Instructions for the task ::
In the data that follows, find each line containing "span" and copy it.

(Records from a data source)
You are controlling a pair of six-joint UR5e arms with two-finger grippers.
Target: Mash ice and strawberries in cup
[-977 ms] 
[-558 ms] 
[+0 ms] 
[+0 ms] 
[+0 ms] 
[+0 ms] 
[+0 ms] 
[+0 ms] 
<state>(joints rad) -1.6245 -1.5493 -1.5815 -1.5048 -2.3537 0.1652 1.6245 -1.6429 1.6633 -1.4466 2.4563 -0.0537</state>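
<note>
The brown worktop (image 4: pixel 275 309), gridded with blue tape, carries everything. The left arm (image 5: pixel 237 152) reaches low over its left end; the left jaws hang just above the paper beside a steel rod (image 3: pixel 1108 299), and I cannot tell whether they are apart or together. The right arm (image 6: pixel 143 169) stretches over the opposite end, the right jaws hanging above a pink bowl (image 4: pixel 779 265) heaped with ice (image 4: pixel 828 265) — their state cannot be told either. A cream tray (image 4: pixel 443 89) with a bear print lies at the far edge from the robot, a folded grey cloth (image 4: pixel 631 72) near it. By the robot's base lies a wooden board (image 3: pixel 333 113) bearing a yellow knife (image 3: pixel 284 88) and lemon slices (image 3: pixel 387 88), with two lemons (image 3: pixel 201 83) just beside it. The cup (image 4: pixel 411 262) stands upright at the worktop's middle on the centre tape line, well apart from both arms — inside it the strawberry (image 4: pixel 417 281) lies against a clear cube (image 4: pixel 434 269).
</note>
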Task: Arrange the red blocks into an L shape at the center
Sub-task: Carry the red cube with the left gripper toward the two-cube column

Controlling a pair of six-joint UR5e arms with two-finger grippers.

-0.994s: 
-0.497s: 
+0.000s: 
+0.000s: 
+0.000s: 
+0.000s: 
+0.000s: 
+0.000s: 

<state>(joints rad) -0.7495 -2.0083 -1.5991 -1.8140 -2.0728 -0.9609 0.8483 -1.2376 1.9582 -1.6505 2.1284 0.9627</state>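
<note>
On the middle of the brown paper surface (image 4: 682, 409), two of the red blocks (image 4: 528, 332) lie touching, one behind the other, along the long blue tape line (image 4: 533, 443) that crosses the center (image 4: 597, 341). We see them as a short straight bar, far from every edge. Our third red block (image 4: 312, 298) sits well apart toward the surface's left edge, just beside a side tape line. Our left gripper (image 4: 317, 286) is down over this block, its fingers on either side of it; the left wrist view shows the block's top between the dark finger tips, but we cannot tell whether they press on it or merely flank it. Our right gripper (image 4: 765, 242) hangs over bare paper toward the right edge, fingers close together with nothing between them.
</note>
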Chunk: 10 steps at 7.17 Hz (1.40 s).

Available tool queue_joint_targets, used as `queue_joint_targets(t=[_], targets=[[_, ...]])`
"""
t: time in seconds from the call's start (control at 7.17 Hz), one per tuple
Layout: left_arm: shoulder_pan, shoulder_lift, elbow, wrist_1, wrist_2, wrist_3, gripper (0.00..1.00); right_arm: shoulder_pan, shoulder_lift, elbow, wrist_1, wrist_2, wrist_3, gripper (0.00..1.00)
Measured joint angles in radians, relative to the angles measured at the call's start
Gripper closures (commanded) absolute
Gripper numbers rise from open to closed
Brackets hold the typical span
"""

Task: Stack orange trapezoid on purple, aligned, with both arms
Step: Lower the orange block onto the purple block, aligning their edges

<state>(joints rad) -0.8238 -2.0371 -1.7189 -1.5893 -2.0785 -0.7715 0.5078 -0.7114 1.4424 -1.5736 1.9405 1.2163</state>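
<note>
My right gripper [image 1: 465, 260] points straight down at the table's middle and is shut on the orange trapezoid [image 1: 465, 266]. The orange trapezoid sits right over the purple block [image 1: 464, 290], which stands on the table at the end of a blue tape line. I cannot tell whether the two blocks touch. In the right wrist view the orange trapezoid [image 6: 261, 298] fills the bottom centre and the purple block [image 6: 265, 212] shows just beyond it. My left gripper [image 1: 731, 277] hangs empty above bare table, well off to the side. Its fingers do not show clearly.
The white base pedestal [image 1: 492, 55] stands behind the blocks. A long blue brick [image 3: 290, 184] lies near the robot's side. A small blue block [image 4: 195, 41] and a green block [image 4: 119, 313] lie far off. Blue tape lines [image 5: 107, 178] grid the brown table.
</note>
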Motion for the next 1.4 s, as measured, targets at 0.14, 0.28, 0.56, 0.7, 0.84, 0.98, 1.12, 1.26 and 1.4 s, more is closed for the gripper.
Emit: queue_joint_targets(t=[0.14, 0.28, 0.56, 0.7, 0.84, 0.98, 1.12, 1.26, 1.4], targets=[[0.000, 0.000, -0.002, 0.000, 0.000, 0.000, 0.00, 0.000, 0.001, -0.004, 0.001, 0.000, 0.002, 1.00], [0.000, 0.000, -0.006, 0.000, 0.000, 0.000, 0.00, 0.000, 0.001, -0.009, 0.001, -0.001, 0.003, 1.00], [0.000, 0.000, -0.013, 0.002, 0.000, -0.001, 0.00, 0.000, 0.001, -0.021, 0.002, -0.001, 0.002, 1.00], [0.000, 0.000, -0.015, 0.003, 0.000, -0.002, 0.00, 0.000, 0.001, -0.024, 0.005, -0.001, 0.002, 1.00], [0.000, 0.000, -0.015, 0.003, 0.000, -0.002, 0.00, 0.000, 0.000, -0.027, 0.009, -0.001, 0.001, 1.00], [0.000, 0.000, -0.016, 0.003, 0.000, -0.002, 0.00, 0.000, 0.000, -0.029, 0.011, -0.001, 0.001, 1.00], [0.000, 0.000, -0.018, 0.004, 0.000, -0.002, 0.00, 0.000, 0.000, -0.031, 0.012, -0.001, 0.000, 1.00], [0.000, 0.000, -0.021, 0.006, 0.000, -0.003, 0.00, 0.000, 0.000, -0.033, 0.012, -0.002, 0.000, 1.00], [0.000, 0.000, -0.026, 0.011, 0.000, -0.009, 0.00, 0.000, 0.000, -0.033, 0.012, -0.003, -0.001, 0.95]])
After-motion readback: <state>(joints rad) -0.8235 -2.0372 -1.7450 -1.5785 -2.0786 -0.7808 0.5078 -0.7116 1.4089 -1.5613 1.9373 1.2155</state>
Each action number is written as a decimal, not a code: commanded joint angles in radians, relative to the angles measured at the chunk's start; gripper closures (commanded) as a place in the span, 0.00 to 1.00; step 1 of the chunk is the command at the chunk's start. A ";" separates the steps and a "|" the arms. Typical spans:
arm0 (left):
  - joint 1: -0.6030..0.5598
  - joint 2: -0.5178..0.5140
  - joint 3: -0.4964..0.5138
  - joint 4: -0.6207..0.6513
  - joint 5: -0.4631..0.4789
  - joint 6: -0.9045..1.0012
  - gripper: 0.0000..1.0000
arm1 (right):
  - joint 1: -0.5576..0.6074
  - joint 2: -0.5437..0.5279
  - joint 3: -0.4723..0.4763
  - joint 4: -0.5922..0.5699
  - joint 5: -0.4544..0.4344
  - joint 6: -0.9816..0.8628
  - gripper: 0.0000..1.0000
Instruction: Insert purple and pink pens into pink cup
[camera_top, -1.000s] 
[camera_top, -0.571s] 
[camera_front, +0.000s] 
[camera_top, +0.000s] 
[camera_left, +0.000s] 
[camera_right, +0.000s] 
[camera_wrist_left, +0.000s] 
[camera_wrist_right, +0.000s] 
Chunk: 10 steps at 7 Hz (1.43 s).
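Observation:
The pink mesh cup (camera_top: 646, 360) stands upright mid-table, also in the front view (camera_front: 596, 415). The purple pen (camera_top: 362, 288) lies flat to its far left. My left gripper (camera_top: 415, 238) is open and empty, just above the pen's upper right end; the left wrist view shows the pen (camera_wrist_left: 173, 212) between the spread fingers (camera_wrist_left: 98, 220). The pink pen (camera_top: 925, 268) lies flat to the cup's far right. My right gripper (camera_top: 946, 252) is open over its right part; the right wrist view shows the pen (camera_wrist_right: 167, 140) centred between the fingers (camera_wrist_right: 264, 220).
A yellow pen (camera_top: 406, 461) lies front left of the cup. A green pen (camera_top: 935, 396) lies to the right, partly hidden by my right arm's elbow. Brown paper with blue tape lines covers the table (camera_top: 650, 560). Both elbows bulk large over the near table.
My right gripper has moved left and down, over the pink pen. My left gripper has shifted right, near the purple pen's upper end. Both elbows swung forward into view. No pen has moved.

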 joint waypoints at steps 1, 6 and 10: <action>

Answer section ::
Brackets hold the typical span
Each action number is written as a decimal, not a code: commanded joint angles in radians, relative to the angles measured at the chunk's start; gripper closures (commanded) as a place in the span, 0.00 to 1.00; step 1 of the chunk is the command at the chunk's start. A ";" separates the steps and a "|" the arms. Typical spans:

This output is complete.